Opera Medica et Physiologica

Chronic Rhinosinusitis With Nasal Polyps (CRSwNP): Pathophysiology and Advances in Treatment Options

Abstract: 

The persistent inflammatory condition of sinonasal mucosa known as Chronic rhinosinusitis with nasal polyps (CRSwNP) commonly exists with asthma and allergic rhinitis and aspirin-exacerbated respiratory disease (AERD). The research investigated patient outcomes from CRSwNP treatment through medical and surgical methods with special emphasis on biologics and body mass index (BMI) effects on treatment results. The prospective observational research at Tikrit Teaching Hospital enrolled 200 adult CRSwNP patients from January 2024 through February 2025. The diagnostic evaluation included nasal endoscopy and high-resolution CT imaging as well as Sniffin’ Sticks olfactory testing and histopathological examination and inflammatory biomarker assessment. Medical treatments included corticosteroids, antibiotics, antihistamines, montelukast, and dupilumab in selected cases. Patients who needed surgery received functional endoscopic sinus surgery (FESS). The patients received follow-up care for 12 months through which evaluated their results.
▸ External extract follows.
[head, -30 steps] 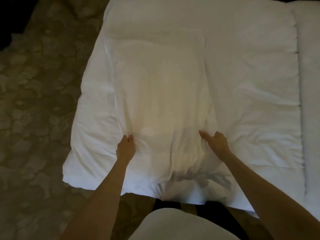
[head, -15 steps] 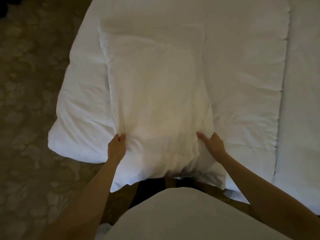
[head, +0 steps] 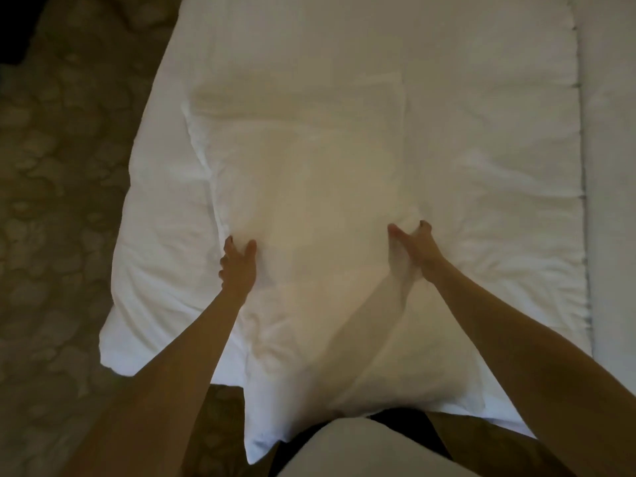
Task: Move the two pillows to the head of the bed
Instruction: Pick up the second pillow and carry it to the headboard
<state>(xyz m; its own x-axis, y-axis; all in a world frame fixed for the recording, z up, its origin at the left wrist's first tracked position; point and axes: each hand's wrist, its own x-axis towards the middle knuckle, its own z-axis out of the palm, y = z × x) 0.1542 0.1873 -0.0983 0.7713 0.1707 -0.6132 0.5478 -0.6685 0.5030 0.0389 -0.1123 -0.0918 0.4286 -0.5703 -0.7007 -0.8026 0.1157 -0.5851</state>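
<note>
Both bare arms reach forward and down from the near edge of the view, roughly parallel, elbows almost straight. The left hand (head: 237, 266) sits at the left side of a white pillow (head: 309, 208), thumb on top and fingers curled over the edge, pinching the fabric. The right hand (head: 418, 247) is at the pillow's right side, thumb and fingers closed around a bunched fold of the pillowcase, so each hand grips one side of the same pillow. That pillow lies lengthwise, its far end away from the person and its near corner hanging past the near edge of what lies beneath it. Under it is a second white cushioned layer (head: 499, 201), wider, sticking out to the left and right; whether this is the second pillow or a folded duvet cannot be told. So one pillow is certain, and two hands. Farther right runs a white strip of bed (head: 612, 166), touching the layer along a seam. On the left is a patterned carpet (head: 62, 201), dim and brownish.
</note>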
The Lund-Kennedy endoscopy scores together with Lund-Mackay CT scores and olfactory scores showed substantial post-treatment improvements (p < 0.001). The treatment of dupilumab resulted in positive responses in 85% of patients who had asthma and AERD. The effectiveness of dupilumab treatment decreased when patients had higher body mass index (BMI). The surgical procedure FESS produced symptom resolution in 90% of patients. The laboratory and histological results demonstrated that the inflammatory response was dominated by Th2 cells and eosinophils. The SNOT-22 scores showed significant improvement during the 12-month period. The treatment of CRSwNP requires a customized combination of medical and surgical interventions to achieve optimal results. The selection of biologic therapy needs to take BMI into account.